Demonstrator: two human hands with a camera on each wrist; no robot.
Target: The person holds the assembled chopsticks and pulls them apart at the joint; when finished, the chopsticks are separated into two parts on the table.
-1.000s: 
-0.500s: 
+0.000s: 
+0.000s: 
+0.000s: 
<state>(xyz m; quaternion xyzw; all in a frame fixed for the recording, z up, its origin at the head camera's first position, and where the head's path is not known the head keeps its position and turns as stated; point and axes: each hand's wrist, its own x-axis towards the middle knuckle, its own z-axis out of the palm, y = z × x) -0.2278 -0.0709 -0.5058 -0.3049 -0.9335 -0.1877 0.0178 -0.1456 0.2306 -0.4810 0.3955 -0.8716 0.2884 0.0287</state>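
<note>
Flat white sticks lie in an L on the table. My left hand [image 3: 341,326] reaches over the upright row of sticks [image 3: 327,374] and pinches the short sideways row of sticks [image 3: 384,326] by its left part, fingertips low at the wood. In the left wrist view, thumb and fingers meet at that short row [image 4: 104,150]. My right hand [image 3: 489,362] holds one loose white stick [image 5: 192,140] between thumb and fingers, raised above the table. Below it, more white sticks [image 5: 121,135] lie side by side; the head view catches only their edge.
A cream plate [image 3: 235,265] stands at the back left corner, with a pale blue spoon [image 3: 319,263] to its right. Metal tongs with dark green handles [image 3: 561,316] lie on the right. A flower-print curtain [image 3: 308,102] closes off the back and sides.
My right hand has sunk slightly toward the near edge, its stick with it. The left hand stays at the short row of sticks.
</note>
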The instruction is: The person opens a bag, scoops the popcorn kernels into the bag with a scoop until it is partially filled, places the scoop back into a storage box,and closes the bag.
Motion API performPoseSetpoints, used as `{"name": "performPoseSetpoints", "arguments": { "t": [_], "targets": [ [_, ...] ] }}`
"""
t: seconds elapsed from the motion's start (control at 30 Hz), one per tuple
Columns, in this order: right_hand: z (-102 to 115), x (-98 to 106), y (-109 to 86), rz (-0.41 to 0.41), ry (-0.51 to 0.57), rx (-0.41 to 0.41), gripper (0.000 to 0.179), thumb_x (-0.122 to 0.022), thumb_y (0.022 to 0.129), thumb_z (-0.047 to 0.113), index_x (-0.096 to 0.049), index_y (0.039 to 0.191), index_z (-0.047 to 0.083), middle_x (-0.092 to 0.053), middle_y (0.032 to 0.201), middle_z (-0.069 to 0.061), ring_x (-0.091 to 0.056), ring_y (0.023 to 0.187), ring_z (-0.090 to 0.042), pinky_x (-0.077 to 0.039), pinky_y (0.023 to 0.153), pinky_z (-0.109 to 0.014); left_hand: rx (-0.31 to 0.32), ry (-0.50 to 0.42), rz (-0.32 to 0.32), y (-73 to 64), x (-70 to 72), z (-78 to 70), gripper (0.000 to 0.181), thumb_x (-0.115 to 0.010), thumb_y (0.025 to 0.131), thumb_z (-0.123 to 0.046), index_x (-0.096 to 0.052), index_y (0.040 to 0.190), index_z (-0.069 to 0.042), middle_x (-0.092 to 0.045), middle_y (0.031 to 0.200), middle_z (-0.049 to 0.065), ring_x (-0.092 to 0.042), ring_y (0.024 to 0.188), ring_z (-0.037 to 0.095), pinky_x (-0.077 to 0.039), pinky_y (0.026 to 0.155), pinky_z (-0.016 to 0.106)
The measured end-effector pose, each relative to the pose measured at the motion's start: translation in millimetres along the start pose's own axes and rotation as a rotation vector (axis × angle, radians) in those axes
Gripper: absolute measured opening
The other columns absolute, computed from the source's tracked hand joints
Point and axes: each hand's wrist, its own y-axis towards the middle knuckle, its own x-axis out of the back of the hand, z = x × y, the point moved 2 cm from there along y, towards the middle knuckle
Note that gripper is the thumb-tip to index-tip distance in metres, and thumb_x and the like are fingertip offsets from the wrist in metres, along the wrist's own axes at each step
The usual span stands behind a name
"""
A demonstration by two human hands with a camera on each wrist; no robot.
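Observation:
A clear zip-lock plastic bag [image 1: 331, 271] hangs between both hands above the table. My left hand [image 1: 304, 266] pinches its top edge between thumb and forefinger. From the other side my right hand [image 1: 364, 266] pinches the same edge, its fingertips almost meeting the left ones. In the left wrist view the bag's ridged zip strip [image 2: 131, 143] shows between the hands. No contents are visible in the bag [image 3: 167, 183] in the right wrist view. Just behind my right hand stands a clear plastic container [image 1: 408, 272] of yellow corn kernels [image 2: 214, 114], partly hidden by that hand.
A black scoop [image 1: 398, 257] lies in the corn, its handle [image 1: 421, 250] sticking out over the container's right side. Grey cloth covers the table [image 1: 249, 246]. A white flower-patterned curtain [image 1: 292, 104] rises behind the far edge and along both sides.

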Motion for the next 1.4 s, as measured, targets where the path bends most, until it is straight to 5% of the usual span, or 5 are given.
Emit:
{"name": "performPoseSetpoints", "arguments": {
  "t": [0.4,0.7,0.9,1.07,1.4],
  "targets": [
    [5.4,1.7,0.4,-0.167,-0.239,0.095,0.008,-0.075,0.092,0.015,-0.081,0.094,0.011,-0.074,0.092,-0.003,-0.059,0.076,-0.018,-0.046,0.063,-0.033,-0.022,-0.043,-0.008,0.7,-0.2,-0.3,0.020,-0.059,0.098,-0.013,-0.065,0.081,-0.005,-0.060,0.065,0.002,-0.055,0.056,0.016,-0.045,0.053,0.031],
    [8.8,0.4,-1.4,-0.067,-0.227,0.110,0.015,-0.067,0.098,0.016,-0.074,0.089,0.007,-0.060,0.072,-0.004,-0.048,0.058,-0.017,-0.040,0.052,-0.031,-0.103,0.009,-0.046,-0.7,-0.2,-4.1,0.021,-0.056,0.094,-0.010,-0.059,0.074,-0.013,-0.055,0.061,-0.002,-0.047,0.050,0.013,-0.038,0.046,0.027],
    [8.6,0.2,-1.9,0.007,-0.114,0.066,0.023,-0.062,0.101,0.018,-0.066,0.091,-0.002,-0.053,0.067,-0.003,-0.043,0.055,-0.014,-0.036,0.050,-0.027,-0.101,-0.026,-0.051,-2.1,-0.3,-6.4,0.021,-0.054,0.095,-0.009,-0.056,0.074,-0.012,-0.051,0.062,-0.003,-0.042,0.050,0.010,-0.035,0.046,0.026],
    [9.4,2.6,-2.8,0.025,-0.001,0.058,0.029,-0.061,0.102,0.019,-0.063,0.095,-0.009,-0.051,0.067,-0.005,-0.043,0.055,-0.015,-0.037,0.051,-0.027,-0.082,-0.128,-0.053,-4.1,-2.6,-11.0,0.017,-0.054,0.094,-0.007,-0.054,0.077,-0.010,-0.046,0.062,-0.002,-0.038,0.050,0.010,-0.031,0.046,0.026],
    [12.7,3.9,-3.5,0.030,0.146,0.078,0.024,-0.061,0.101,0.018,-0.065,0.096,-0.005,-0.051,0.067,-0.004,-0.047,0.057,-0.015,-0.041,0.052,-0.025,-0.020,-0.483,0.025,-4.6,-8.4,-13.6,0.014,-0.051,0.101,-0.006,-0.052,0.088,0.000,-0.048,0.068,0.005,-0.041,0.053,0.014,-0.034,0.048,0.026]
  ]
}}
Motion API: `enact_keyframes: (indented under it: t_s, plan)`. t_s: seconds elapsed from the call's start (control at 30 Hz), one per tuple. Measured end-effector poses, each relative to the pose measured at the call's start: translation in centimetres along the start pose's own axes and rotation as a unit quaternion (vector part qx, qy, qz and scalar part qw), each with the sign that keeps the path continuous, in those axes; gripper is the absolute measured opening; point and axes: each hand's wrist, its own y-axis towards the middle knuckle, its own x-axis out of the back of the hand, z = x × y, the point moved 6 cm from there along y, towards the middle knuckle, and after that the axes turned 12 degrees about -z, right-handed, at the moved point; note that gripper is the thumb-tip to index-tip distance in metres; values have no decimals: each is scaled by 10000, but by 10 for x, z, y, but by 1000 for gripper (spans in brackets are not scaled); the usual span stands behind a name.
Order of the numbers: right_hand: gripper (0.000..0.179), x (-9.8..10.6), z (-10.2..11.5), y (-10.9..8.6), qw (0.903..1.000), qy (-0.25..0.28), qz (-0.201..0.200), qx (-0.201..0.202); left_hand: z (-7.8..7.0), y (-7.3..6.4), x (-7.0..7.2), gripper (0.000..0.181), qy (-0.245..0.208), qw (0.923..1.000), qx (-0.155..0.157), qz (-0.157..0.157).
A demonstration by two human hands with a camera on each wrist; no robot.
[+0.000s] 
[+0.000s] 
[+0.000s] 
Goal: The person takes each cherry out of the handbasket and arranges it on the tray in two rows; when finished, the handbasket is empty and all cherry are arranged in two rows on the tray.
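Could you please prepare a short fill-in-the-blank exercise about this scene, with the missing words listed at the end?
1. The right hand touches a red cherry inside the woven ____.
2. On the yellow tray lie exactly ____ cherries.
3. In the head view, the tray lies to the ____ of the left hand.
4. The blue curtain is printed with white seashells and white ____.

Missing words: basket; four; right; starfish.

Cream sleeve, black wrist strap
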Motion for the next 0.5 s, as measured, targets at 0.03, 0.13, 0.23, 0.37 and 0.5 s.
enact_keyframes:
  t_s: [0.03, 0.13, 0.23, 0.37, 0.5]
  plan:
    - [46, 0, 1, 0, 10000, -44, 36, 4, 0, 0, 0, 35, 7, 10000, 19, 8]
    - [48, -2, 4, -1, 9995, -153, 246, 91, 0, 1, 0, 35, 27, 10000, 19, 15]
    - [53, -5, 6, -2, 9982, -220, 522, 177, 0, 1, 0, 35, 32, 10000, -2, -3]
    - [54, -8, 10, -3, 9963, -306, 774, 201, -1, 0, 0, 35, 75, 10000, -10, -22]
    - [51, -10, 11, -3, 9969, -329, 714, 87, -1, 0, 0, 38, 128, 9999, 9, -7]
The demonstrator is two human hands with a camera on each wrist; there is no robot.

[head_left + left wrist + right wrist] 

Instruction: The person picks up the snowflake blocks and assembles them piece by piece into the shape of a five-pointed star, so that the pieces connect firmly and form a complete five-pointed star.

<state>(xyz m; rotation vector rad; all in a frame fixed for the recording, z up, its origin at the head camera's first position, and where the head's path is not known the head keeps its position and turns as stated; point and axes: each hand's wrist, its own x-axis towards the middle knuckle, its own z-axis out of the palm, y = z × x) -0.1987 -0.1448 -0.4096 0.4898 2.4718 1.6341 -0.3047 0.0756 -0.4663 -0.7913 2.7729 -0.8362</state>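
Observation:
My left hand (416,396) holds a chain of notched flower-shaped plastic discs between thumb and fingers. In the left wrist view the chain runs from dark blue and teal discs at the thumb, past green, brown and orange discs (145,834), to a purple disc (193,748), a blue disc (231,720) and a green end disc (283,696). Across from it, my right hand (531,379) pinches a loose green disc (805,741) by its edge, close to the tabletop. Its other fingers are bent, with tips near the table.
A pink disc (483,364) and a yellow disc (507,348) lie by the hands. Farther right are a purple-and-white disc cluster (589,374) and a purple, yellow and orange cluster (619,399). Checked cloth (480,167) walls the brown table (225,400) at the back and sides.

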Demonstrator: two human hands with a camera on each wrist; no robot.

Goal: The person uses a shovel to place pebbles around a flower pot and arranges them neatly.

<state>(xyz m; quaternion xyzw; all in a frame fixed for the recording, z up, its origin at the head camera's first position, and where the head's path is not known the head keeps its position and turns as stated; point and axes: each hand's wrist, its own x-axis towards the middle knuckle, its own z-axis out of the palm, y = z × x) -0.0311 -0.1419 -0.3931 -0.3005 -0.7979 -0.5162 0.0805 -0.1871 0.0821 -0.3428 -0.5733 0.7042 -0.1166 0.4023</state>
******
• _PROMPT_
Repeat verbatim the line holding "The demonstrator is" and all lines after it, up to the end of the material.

• _RESULT OF THE EXERCISE_
The demonstrator is two human hands with a camera on each wrist; there is no robot.

[head_left + left wrist + right wrist] 

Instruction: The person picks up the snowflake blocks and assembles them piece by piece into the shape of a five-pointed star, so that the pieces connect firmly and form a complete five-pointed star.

<state>(xyz m; rotation vector rad; all in a frame fixed for the recording, z up, its origin at the head camera's first position, and where the head's path is not known the head keeps its position and turns as stated; point and axes: each hand's wrist, its own x-axis towards the middle knuckle, its own z-axis out of the palm, y = z × x) -0.1987 -0.1448 -0.4096 0.4898 2.4718 1.6341 -0.3047 0.0756 -0.4663 -0.7913 2.7729 -0.8362</state>
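Observation:
My left hand (416,396) holds a chain of notched flower-shaped plastic discs between thumb and fingers. In the left wrist view the chain runs from dark blue and teal discs at the thumb, past green, brown and orange discs (145,834), to a purple disc (193,748), a blue disc (231,720) and a green end disc (283,696). Across from it, my right hand (531,379) pinches a loose green disc (805,741) by its edge, close to the tabletop. Its other fingers are bent, with tips near the table.
A pink disc (483,364) and a yellow disc (507,348) lie by the hands. Farther right are a purple-and-white disc cluster (589,374) and a purple, yellow and orange cluster (619,399). Checked cloth (480,167) walls the brown table (225,400) at the back and sides.
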
Demonstrator: two human hands with a camera on each wrist; no robot.

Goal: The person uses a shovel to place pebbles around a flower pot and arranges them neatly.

<state>(xyz m; quaternion xyzw; all in a frame fixed for the recording, z up, its origin at the head camera's first position, and where the head's path is not known the head keeps its position and turns as stated; point and axes: each hand's wrist, its own x-axis towards the middle knuckle, its own z-axis out of the palm, y = z × x) -0.0311 -0.1419 -0.3931 -0.3005 -0.7979 -0.5162 0.0805 -0.1871 0.0821 -0.3428 -0.5733 0.7042 -0.1166 0.4023</state>

That is the complete answer to the exercise.